Isn't fun just defined as "a period of user base growth followed by extracting every last dollar possible in an exponential growth pattern forever and ever because that's totally possible mhm it totally is!" to them?

[–] averyminya@beehaw.org 7 points 2 years ago

Indeed. "Funnel. Us. Notoriety."

[–] JokeDeity@lemm.ee 42 points 2 years ago (1 children)

It died for the exact same reason every single aspect of life is getting shittier and shittier. Shareholders. When a company is publicly traded, it has NO CHOICE but to get worse and worse and worse, because shareholders will accept NOTHING beyond continuous growth. If you lose value in the market, they will run for the hills, if you plateau they will run, if you suddenly start making even slightly smaller gains, they will run. They are the sole reason for every decision, and because of that, every single decision will be a detriment to both employees and consumers. Underneath all the bullshit, this is why everything will go to shit eventually unless it is both privately held and by people with good intentions, which is rare to find tied together.

[–] Franzia@lemmy.blahaj.zone 7 points 2 years ago

I would argue Zuckerburg had a lot of control over this project, lost a lot of money, and shareholders, due to the structure of Meta as a company, could do fuck all about it.

... But in almost literally every other company on earth, yea this is the case. And meta made these decisions in a world defined by the relationship you just described.

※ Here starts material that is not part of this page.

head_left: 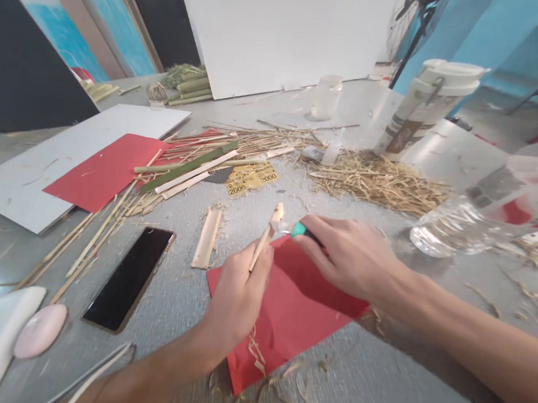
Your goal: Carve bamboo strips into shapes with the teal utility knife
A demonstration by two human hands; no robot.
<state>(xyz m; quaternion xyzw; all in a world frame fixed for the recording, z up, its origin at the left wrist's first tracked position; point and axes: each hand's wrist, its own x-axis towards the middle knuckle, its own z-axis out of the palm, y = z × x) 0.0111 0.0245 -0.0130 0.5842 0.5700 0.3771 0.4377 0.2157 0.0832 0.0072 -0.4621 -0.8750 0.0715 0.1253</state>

[–] java@beehaw.org 40 points 2 years ago* (last edited 2 years ago) (1 children)

The question implies that it was alive at some point. Was it though? All I know about Metaverse is that a lot of "tech" journalists were writing about it, but I don't know anyone who used it. And I owned a Meta Quest 2 for 6 months.

[–] fer0n@lemm.ee 10 points 2 years ago* (last edited 2 years ago)

There is no metaverse. There’s VR games and multiplayer games, and metaverse became a word for anything that remotely touched any of these or that’s even remotely vaguely related. 3D assets → metaverse. Online game → metaverse. Video call → metaverse.

If you’re talking about Horizon Worlds, that’s a multiplayer game/social experience. Nothing about this is a "metaverse" as it is described in the book where that word came from.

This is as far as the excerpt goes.